:: TASK TO CARRY OUT ::
Set down each line of the data exactly, but not the pictures.
------------------------------------
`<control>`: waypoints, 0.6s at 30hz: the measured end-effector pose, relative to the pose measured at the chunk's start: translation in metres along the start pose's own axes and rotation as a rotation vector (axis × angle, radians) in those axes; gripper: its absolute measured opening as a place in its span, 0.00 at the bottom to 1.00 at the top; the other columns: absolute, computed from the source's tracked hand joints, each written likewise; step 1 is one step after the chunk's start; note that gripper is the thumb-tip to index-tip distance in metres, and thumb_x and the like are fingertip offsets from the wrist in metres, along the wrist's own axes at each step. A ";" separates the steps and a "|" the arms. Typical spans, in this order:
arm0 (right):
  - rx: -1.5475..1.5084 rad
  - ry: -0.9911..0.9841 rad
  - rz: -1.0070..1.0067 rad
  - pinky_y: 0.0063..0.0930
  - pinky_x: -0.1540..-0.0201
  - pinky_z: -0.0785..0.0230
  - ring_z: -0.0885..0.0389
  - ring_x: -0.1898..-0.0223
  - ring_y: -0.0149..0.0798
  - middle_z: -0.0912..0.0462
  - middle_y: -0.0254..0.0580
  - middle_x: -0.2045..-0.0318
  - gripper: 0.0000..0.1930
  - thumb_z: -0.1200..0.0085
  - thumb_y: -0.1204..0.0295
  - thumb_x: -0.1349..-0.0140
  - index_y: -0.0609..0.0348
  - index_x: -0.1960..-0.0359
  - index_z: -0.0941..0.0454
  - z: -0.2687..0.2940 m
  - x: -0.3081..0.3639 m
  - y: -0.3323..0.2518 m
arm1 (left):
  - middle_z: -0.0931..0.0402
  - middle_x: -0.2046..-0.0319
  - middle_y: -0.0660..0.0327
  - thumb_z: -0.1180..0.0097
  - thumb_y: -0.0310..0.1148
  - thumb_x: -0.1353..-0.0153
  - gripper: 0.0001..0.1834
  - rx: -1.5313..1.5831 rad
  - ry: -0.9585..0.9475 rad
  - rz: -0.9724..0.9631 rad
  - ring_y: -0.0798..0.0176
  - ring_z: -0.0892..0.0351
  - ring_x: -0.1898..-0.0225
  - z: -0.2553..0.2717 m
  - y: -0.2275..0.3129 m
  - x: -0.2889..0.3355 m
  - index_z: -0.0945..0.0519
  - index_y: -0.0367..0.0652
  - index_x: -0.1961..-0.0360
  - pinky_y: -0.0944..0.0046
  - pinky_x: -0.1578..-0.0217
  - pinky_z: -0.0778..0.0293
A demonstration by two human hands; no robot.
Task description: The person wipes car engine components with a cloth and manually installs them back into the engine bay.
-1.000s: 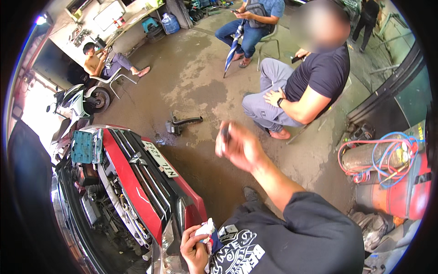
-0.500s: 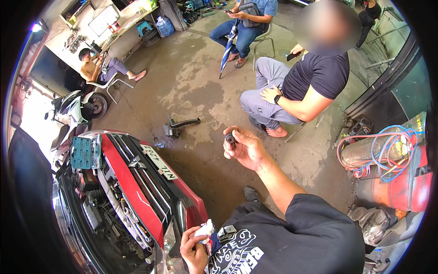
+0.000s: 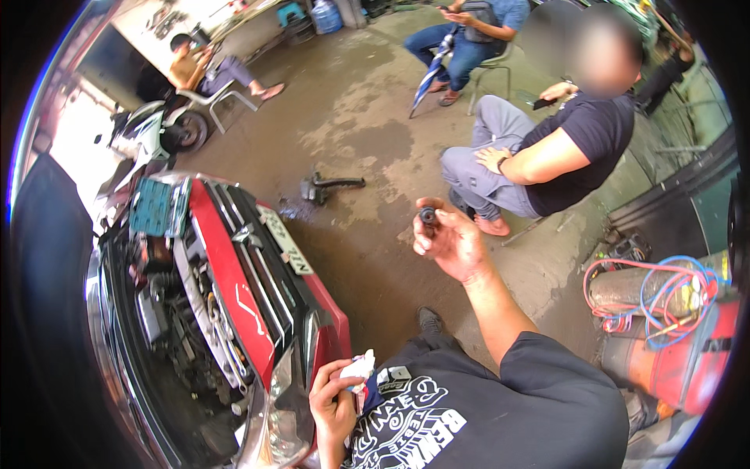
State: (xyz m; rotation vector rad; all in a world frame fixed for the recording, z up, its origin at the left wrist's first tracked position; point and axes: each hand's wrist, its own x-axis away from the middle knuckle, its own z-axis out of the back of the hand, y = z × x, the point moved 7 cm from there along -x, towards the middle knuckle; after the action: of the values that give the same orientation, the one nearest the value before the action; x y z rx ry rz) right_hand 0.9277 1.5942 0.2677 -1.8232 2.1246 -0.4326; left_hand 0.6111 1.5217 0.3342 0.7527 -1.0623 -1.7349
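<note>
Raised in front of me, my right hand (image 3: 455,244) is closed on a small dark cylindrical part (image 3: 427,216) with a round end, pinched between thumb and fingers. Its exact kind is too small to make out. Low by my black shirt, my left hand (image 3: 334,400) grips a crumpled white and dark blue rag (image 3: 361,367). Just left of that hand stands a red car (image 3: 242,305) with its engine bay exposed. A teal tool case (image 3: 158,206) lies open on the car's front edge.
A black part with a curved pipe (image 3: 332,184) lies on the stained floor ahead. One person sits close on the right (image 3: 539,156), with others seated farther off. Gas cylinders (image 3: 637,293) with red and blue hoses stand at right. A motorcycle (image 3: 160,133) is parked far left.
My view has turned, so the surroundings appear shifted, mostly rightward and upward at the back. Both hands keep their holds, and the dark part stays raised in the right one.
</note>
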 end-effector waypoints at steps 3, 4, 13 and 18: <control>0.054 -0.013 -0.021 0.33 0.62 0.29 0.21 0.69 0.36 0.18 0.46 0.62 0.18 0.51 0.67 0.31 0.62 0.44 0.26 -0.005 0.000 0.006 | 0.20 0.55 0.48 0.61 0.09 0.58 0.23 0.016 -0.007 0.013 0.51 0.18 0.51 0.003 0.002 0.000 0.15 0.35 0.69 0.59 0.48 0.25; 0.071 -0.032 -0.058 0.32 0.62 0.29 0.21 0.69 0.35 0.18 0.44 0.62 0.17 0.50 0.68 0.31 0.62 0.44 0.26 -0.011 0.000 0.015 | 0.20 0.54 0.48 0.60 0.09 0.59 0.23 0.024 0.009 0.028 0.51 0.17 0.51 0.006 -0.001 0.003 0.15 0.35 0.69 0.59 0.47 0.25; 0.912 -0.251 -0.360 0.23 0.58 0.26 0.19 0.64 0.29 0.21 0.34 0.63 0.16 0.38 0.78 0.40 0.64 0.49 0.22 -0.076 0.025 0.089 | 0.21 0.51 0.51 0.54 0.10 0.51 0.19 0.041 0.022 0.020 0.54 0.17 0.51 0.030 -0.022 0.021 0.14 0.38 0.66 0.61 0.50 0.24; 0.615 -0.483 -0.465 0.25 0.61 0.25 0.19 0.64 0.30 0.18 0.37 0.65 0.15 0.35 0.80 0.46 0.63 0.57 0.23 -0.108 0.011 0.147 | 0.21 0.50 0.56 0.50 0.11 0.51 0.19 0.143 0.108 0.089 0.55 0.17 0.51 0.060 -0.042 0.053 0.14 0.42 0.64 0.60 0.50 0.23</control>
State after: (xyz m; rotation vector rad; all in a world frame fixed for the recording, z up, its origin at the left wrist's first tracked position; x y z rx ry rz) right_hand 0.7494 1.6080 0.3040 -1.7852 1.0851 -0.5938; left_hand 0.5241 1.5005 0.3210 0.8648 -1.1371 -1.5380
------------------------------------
:: RESULT OF THIS TASK ::
`<control>`: waypoints, 0.6s at 30hz: the measured end-effector pose, relative to the pose measured at the chunk's start: translation in metres along the start pose's own axes and rotation as a rotation vector (axis × angle, radians) in those axes; gripper: its absolute measured opening as a place in its span, 0.00 at the bottom to 1.00 at the top; the other columns: absolute, computed from the source's tracked hand joints, each written likewise; step 1 is one step after the chunk's start; note that gripper is the thumb-tip to index-tip distance in metres, and thumb_x and the like are fingertip offsets from the wrist in metres, along the wrist's own axes at each step. A ";" separates the steps and a "|" the arms. Typical spans, in this order:
arm0 (right):
  - rx: -1.5475..1.5084 rad
  - ry: -0.9911..0.9841 rad
  - rz: -1.0070..1.0067 rad
  - pinky_y: 0.0063..0.0930
  - pinky_x: -0.1540..-0.0201
  - pinky_z: -0.0785..0.0230
  - ring_z: -0.0885..0.0389
  - ring_x: -0.1898..-0.0223
  - ring_y: -0.0149..0.0798
  - middle_z: -0.0912..0.0462
  - middle_y: -0.0254..0.0580
  - middle_x: -0.2045..-0.0318
  - gripper: 0.0000..0.1930
  - thumb_z: -0.1200..0.0085
  - thumb_y: -0.1204..0.0295
  - thumb_x: -0.1349..-0.0140
  - index_y: -0.0609..0.0348
  - index_x: -0.1960..-0.0359
  - index_z: -0.0941..0.0454
  - z: -0.2687..0.2940 m
  - x: -0.3081..0.3639 m
  - y: -0.3323..0.2518 m
arm1 (left):
  - middle_z: -0.0931..0.0402
  - middle_x: -0.2046..-0.0319
  - middle_y: -0.0660..0.0327
  - thumb_z: -0.1180..0.0097
  - thumb_y: -0.0310..0.1148
  - thumb_x: -0.1353..-0.0153
  - gripper: 0.0001..0.1834
  - rx: -1.5313..1.5831 rad
  - ry: -0.9585..0.9475 rad
  - rz: -0.9724..0.9631 rad
  - ring_y: -0.0798..0.0176
  - ring_z: -0.0892..0.0351
  - ring_x: -0.1898..-0.0225
  - z: -0.2553..0.2717 m
  - y: -0.2275..0.3129 m
  - x: -0.2889..0.3355 m
  - index_z: -0.0945..0.0519
  - index_y: -0.0367..0.0652
  - index_x: -0.1961..-0.0360
  - pinky_y: -0.0944..0.0046
  - pinky_x: -0.1578..-0.0217
  - pinky_z: -0.0778..0.0293
A demonstration by two human hands; no robot.
Task description: The person wipes car engine components with a cloth and manually installs them back into the engine bay.
-1.000s: 
-0.500s: 
+0.000s: 
State: (xyz m; rotation vector rad; all in a world frame fixed for the recording, z up, its origin at the left wrist's first tracked position; point and axes: each hand's wrist, its own x-axis away from the middle knuckle, its own z-axis out of the back of the hand, y = z × x, the point moved 7 cm from there along -x, towards the middle knuckle; after the action: of the values that give the same orientation, the one nearest the value before the action; x y z rx ry rz) right_hand 0.9277 1.5942 0.2677 -1.8232 2.1246 -0.4326; left_hand 0.6111 1.5217 0.3342 0.7527 -1.0623 -1.7349
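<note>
Raised in front of me, my right hand (image 3: 455,244) is closed on a small dark cylindrical part (image 3: 427,216) with a round end, pinched between thumb and fingers. Its exact kind is too small to make out. Low by my black shirt, my left hand (image 3: 334,400) grips a crumpled white and dark blue rag (image 3: 361,367). Just left of that hand stands a red car (image 3: 242,305) with its engine bay exposed. A teal tool case (image 3: 158,206) lies open on the car's front edge.
A black part with a curved pipe (image 3: 332,184) lies on the stained floor ahead. One person sits close on the right (image 3: 539,156), with others seated farther off. Gas cylinders (image 3: 637,293) with red and blue hoses stand at right. A motorcycle (image 3: 160,133) is parked far left.
My view has turned, so the surroundings appear shifted, mostly rightward and upward at the back. Both hands keep their holds, and the dark part stays raised in the right one.
</note>
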 end-effector waypoints at steps 3, 4, 13 and 18: <control>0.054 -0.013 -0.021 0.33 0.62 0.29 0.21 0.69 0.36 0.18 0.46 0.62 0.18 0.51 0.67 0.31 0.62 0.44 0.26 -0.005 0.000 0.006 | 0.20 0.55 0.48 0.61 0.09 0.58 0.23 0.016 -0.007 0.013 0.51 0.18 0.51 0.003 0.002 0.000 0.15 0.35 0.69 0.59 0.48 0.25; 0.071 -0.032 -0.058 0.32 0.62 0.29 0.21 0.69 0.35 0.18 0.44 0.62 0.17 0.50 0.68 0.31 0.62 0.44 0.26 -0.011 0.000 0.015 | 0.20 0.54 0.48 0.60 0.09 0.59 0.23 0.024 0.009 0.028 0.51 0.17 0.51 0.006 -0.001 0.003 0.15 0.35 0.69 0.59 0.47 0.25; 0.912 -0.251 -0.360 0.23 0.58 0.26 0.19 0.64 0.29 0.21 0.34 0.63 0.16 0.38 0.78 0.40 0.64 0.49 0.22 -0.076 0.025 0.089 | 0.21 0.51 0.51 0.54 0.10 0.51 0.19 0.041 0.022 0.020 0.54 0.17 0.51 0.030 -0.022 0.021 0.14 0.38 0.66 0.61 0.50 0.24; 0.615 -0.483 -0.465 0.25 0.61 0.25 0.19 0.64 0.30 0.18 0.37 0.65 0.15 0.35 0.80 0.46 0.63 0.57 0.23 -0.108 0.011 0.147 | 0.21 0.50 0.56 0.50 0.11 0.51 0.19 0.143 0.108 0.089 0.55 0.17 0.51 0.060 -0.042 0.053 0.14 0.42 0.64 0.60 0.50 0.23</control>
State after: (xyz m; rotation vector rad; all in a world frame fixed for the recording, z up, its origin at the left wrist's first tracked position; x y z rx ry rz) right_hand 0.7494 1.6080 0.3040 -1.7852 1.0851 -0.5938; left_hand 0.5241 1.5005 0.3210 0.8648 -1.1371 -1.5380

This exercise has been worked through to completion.